Work order
Quote exactly and only this range of lines in the data below: the line that holds "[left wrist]" to the line that holds "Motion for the", both included.
++++++++++++++++++++
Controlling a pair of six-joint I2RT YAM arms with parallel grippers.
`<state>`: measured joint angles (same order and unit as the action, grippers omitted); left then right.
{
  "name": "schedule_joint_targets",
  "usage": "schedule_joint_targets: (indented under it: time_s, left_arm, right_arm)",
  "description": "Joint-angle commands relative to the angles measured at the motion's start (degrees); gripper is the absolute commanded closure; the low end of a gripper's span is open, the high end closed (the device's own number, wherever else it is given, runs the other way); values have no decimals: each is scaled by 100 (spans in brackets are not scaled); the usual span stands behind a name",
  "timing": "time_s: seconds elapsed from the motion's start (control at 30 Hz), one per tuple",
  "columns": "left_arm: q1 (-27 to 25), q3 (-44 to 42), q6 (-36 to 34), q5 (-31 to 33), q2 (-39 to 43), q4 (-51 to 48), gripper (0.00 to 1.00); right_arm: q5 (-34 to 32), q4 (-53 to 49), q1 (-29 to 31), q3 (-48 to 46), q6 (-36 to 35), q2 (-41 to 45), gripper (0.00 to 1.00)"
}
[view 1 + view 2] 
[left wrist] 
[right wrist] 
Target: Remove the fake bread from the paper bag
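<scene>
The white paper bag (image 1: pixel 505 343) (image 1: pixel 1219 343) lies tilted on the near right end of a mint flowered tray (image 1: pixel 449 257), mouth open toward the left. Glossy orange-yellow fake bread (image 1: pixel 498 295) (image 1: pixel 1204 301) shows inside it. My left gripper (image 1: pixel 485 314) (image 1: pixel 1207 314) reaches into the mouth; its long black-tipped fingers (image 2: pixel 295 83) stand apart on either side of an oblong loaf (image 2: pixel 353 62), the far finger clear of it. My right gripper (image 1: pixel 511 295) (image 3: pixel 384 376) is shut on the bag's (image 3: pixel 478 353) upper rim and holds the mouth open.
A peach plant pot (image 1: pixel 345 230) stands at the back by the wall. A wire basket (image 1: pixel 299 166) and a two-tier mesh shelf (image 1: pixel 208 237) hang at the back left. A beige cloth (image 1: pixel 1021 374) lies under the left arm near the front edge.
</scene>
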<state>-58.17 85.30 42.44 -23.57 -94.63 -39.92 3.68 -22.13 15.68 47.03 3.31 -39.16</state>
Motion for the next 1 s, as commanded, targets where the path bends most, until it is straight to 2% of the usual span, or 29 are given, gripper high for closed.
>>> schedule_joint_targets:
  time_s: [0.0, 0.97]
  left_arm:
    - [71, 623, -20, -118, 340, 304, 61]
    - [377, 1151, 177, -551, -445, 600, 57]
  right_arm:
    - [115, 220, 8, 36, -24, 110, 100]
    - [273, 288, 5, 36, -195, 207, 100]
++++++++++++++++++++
Solved exercise
[left wrist] 
[right wrist] 
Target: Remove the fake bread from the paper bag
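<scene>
The white paper bag (image 1: pixel 505 343) (image 1: pixel 1219 343) lies tilted on the near right end of a mint flowered tray (image 1: pixel 449 257), mouth open toward the left. Glossy orange-yellow fake bread (image 1: pixel 498 295) (image 1: pixel 1204 301) shows inside it. My left gripper (image 1: pixel 485 314) (image 1: pixel 1207 314) reaches into the mouth; its long black-tipped fingers (image 2: pixel 295 83) stand apart on either side of an oblong loaf (image 2: pixel 353 62), the far finger clear of it. My right gripper (image 1: pixel 511 295) (image 3: pixel 384 376) is shut on the bag's (image 3: pixel 478 353) upper rim and holds the mouth open.
A peach plant pot (image 1: pixel 345 230) stands at the back by the wall. A wire basket (image 1: pixel 299 166) and a two-tier mesh shelf (image 1: pixel 208 237) hang at the back left. A beige cloth (image 1: pixel 1021 374) lies under the left arm near the front edge.
</scene>
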<state>-58.17 85.30 42.44 -23.57 -94.63 -39.92 3.68 -22.13 15.68 47.03 3.31 -39.16</state>
Motion for the next 1 s, as commanded, targets where the path bends most, until it is straight to 2% of the usual span, or 29 are given, gripper high for closed.

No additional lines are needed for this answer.